- LOOK AT: Artists who use text in their work including: Yoko Ono, Jenny Holzer, John Baldessari, Barbara Krueger, Geurilla Girls, and Shelly Niro. And more contemporary examples including: Nadia Myre, Joi T. Arcand, Jon Rubin, Eleanor King, Micah Lexier, Lenka Clayton, Alisha Wormsley and Germaine Koh.
John Balderssari:
- I Will Not Make Any More Boring Art, 1971
- Tips for Artists Who Want to Sell, 1966-1968
Lenka Clayton:
- Fruit and Other Things, 2018
Germaine Koh:
– Dear Mercer, 2006
Yoko Ono:
– Grapefruit, 1964
– Billboards since 1960s, e.g. Fly, 1996; War is Over, 2008
Jenny Holzer,
– Truisms, since 1980
– Survival Series, 1986
Barbara Kruger,
– Untitled (Your body is a battleground), 1989
– BELIEF+DOUBT, since 2012
Guerrilla Girls,
– Guerrilla Girls Definition Of A Hypocrite, 1990
Shelley Niro,
– The Shirt (detail), 2003
Joi T. Arcand,
– Northern Pawn, South Vietnam, 2009
– Amber Motors, 2009
Nadia Myre,
– Indian Act, 2002
Eleanor King,
– No Justice No Peace, 2015
Jon Rubin:
– The Last Billboard, 2010-2018
- WRITE: Select TWO artworks from above to write about. Compare and contrast the different ways the artists use media (materials, platform, format) to express their message. How is the medium relevant to the message in each case? How are viewers expected to relate to the text in each case? (Write approx. 250 words).
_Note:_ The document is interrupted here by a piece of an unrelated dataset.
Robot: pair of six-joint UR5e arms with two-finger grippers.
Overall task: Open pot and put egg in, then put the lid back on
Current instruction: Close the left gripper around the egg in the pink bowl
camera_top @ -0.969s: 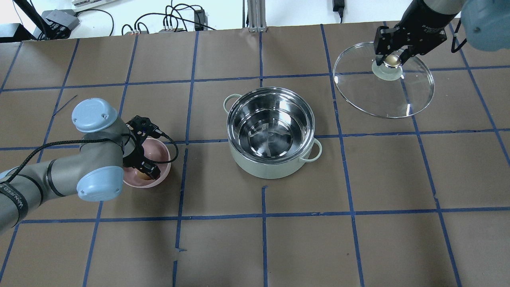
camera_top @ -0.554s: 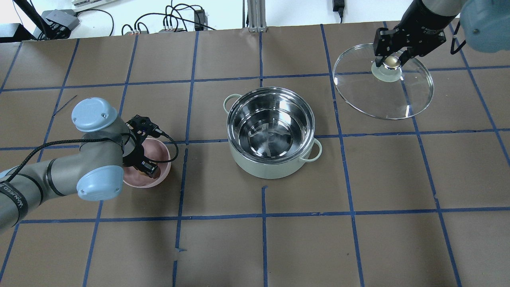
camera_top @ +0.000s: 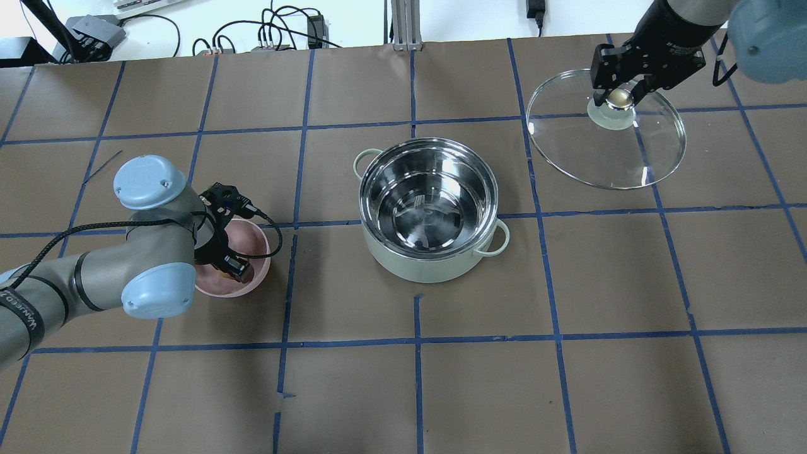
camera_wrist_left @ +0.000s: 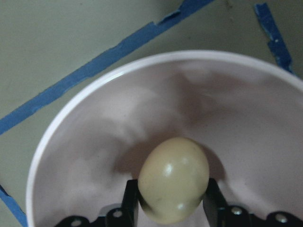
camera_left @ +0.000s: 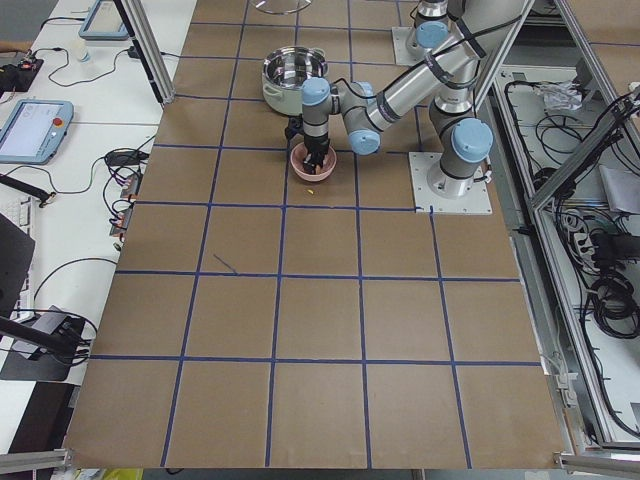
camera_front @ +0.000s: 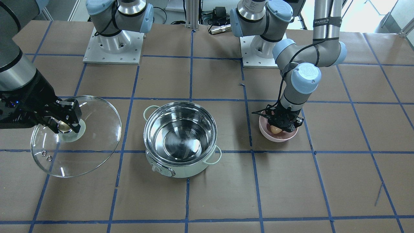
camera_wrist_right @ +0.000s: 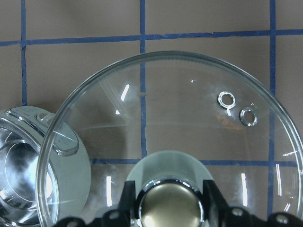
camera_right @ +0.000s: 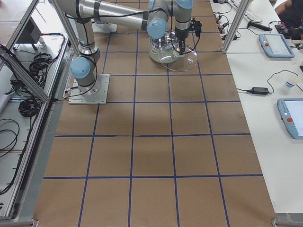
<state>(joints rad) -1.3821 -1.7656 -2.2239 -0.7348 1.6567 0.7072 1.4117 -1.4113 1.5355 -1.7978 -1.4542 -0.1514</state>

Shelley Niro, The Shirt (detail), 2003
The first work that I chose was The Shirt (2003) by Shelley Niro. This is a photograph-based artwork from the lens of First Nations people criticizing European colonialism in America and consequences in the present day by parodying tourist souvenir tee-shirts and photographs . An Aboriginal woman is in the center of the work facing the camera, wearing a bandana with the American flag graphic, and wearing the tee-shirt with the texts. An American landscape is in the background of the work, adhering to the takeover and destruction of the land of Aboriginals. Rather than stating where the one or multiple people were visited, it states the impact of colonialism, in this case violence, annihilation, massacring, and that the next generations of the ancestors do not get as much as what the white European backgrounds get. No post-production effects were applied to this image and the materials used in this work already effectively communicate the issues.
Barbara Kruger, Untitled (Your body is a battleground), 1989
Untitled (Your body is a battleground) by Barbara Kruger is the second work that I chose to write about. This is another photograph medium like many of her other works as it features an appropriated close-up of a woman’s face portraying feminism. However, unlike Shelley Niro’s The Shirt featuring a landscape in the background, this work only features pure black and white images with a regular and inverted half, allowing the focus on the woman’s face and texts. This work is also larger than The Shirt as it was created to emulate a poster for the April 9, 1989 Women’s March in Washington for supporting legal abortion, birth control and women’s rights. It also differed from The Shirt as effects were applied to image after it was taken. The key titles within this work are in bold white on red background and hence the march, the small title says “support legal abortion birth control and women’s rights”, while the largest and central title is “Your Body is a Battleground.” Kruger states that pictures and words both work together for rallying and there is a combination of photographs and assertive texts that challenge the viewers.